Il ne faut pas perdre de vue que la concentration de terres au Brésil est l’une des plus fortes du monde, que le thème de « la faim » est essentiellement politique et que la réforme agraire reste un défi structurel pour la démocratie du pays. La lutte historique pour la terre y a engendré un mouvement paysan reconnu dans le monde entier, le MST (Movimento dos sem terra, mouvement des sans-terre), qui, à son tour, fait partie de Vía Campesina, l’organisation internationale des paysans. Aussi bien Vía Campesina que le MST du Brésil et que d’autres mouvements d’origine rurale de divers pays ont en commun la défense de la souveraineté alimentaire :
« La souveraineté alimentaire est le droit de chaque peuple de définir ses propres politiques agricoles et alimentaires, de protéger et de réglementer la production agricole nationale et le marché intérieur afin d’atteindre des objectifs de développement durable, de décider en quelle mesure ils veulent être autosuffisants, d’empêcher que leurs marchés soient inondés de produits excédentaires venus de pays qui les écoulent sur le marché international au moyen du ‘dumping’, et de donner la priorité aux communautés de pêcheurs locaux dans le contrôle de l’usage et des droits en matière de ressources aquatiques. La souveraineté alimentaire ne rejette pas le commerce international, mais défend la possibilité de choisir les politiques et les pratiques commerciales qui répondent le mieux au droit des populations de disposer de produits alimentaires non dangereux, nourrissants et durables du point de vue écologique. La souveraineté alimentaire est le droit des peuples, de leurs pays ou leurs fédérations d’États de définir leur politique agricole et alimentaire, sans dumping en provenance de pays tiers. » (Vía Campesina, introduction de la Déclaration sur la souveraineté alimentaire de 1996)
La défense de la souveraineté alimentaire en tant que principe politique consisterait donc à défendre le droit des peuples de produire leur propre nourriture en respectant les conditions de leurs territoires et leur culture en matière d’alimentation. En ce XXIe siècle, la réforme agraire et les droits des paysans sont encore des questions essentielles à résoudre pour répondre aux graves problèmes écologiques et sociaux (tels que l’exode rural et les migrations) provoqués par l’expansion de la société urbaine et industrielle, qui affectent l’ensemble de l’humanité et non seulement la population rurale.

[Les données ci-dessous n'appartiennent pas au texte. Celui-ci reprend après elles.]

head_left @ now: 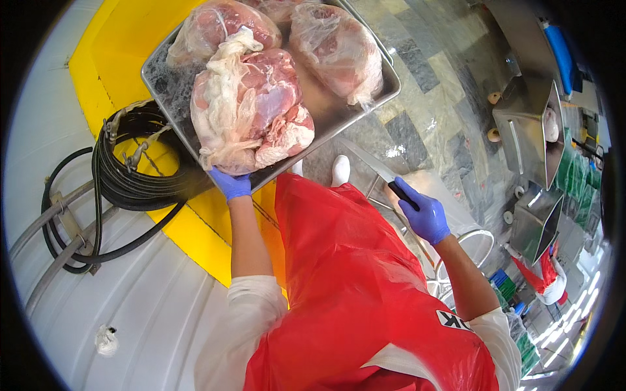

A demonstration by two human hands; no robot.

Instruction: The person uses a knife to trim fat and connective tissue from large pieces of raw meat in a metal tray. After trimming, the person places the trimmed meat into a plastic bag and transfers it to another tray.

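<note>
My right hand (427, 219), in a blue glove, is closed around the black handle of a knife (373, 161). Its long blade points up and left, toward the tray's near right corner. My left hand (229, 184), gloved in the same blue, is at the tray's near edge, against the lower end of a large raw piece of meat (261, 107). The fingers there are mostly hidden, so their grip cannot be made out. Whitish wrapping (225, 98) hangs bunched along that meat's left side. The metal tray (163, 98) also bears several plastic-wrapped pieces, including one wrapped piece (336, 52) at right.
Coiled black hose (140, 189) hangs on the white wall (163, 280) at left. A yellow structure (104, 58) stands behind the tray. Below my right hand is a clear-lined round container (473, 247). Metal bins (531, 133) and another person (551, 277) are farther right.
</note>
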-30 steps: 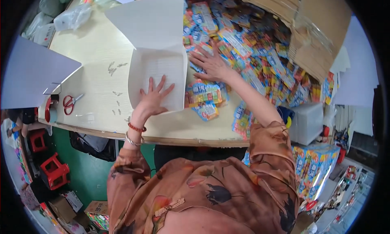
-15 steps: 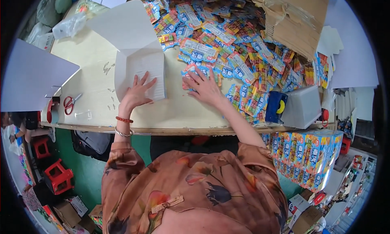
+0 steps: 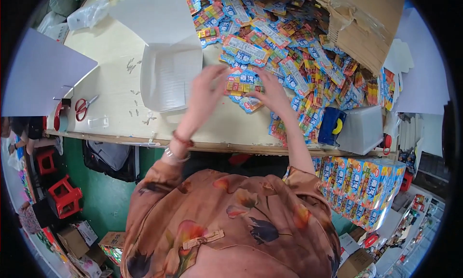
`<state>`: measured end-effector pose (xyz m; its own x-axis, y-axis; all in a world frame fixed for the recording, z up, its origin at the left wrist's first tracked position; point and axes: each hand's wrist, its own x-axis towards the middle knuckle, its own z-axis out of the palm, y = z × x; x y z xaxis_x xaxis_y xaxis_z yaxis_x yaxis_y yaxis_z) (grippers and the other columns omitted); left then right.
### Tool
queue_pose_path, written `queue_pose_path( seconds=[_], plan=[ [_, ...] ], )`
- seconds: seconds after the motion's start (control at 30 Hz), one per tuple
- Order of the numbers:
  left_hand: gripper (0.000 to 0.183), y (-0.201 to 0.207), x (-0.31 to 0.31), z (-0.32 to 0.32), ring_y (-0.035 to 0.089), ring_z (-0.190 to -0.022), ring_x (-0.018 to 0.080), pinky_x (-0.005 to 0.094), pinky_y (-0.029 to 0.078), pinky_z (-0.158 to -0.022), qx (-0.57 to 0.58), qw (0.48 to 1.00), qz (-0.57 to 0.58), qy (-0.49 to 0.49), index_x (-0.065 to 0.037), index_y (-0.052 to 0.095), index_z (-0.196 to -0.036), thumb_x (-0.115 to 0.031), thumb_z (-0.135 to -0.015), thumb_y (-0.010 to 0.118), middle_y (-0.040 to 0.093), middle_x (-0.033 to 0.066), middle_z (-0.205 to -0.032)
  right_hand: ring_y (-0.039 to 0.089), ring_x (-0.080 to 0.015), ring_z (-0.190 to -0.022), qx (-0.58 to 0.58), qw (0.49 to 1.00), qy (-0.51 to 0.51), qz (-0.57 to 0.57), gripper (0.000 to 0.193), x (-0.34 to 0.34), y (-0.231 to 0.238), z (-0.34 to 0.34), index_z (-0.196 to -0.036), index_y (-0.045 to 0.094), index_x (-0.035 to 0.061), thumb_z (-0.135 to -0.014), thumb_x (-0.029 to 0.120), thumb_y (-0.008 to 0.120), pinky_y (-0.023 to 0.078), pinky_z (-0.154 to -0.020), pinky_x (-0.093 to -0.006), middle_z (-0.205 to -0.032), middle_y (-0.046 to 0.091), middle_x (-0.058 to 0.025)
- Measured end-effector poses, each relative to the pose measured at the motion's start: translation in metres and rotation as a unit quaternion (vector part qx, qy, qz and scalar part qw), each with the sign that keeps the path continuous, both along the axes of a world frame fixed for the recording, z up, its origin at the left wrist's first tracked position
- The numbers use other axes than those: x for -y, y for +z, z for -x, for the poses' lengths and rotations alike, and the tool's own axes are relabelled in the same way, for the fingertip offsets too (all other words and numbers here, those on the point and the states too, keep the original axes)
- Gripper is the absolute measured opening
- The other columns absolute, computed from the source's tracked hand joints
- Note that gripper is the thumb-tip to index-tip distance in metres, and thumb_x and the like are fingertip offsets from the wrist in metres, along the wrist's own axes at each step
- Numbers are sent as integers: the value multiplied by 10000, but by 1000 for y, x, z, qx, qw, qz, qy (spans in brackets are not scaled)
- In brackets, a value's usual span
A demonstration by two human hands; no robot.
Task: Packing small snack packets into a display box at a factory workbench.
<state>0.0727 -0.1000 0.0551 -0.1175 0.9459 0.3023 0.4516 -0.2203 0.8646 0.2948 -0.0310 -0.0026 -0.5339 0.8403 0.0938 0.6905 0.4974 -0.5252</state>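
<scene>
A blue, yellow and red printed packet (image 3: 241, 82) is raised off the table in front of me. My right hand (image 3: 274, 92) grips its right side, thumb at the lower edge and fingers at the upper one. At its left edge is my left hand (image 3: 206, 92), smeared by motion, so whether its fingers press on the packet is unclear. Under and beyond the packet lie more of the same kind, one packet (image 3: 248, 104) partly hidden just below it. Left of my hands stands a white box (image 3: 148, 80) with its lid tipped back; a ribbed inner surface shows inside.
A heap of packets (image 3: 289, 41) spills from a cardboard carton (image 3: 366, 27) at the back right. A blue tape dispenser (image 3: 330, 127) and a pale box (image 3: 359, 128) stand on the right. Red scissors (image 3: 82, 109) lie left. Wrapped packs (image 3: 357, 186) are stacked below the table's right side.
My left hand has left the white box and moved right to the packets. My right hand has lifted a packet off the table. The view has shifted slightly.
</scene>
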Motion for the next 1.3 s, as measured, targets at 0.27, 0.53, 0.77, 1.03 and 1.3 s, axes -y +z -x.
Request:
queue_pose_path(
  seconds=[0.27,0.53,0.77,1.03,1.3],
  plan=[
    [833,-96,-133,-40,439,-1159,486,516,365,-974,-73,936,112,325,31,338,-1376,-300,-743,766,479,300,-1242,449,-307,-1097,63,997,-12,51,834,2,0,-3,-1382,400,113,-660,286,780,366,-970,-398,-1130,453,-115],
    [307,-142,-109,4,653,-730,182,311,525,-646,422,882,161,133,9,644,-956,-173,-742,767,681,82,-843,424,-317,-1196,6,994,26,109,699,1,22,-34,-1290,466,75,-682,232,773,372,-998,-390,-1237,426,-136],
    [394,-117,-82,2,632,-863,153,295,519,-727,405,884,149,178,20,551,-1136,-125,-806,709,650,103,-1026,661,-265,-763,-125,964,-129,194,418,-9,15,-20,-1062,592,-1,-873,367,648,506,-702,-328,-848,674,-141],
    [373,-93,-60,-23,574,-1042,157,294,467,-896,518,838,57,163,-14,469,-1241,-16,-890,594,585,79,-1162,604,-281,-910,-171,943,-249,142,481,-15,-36,6,-1007,587,-12,-747,351,766,485,-790,-389,-950,625,-154],
    [376,-94,-48,-24,580,-1020,131,286,483,-844,534,826,129,129,-60,460,-1296,-139,-942,555,589,49,-1169,569,-107,-888,-613,645,-297,346,447,-23,-23,30,-1238,474,37,-827,-23,638,451,-695,-216,-1018,570,-32]
  ],
)
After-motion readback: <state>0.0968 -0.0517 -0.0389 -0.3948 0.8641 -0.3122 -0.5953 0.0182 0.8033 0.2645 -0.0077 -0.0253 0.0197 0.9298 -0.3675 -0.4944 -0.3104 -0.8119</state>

Avant de nous dépêcher d’accepter la responsabilité de produire les carburants dont le monde a besoin, au rythme que nous imposent le modèle de production industrielle, la consommation et l’accumulation de capital, nous devons réfléchir en profondeur à ce que nous voulons et à ce que nous prévoyons pour l’avenir. Nous devons nous demander si nous sommes en train de nous débarrasser du modèle colonial et dépendant ou si nous nous limitons à actualiser les termes de l’exploitation et à réitérer les formules de soumission de toujours. Nous devons nous demander si la production de biocarburants répondra vraiment aux besoins du peuple brésilien, ou si elle va servir à subventionner en énergie la monoculture d’exportation. Avant qu’il ne soit trop tard, il faut analyser si le discours sur la souveraineté énergétique n’implique pas d’hypothéquer la base de la souveraineté alimentaire.
Camila Moreno, chercheur au CPDA (3e cycle en développement, agriculture et société), Université fédérale rurale de Rio de Janeiro, membre de Terra de Direitos, Brésil.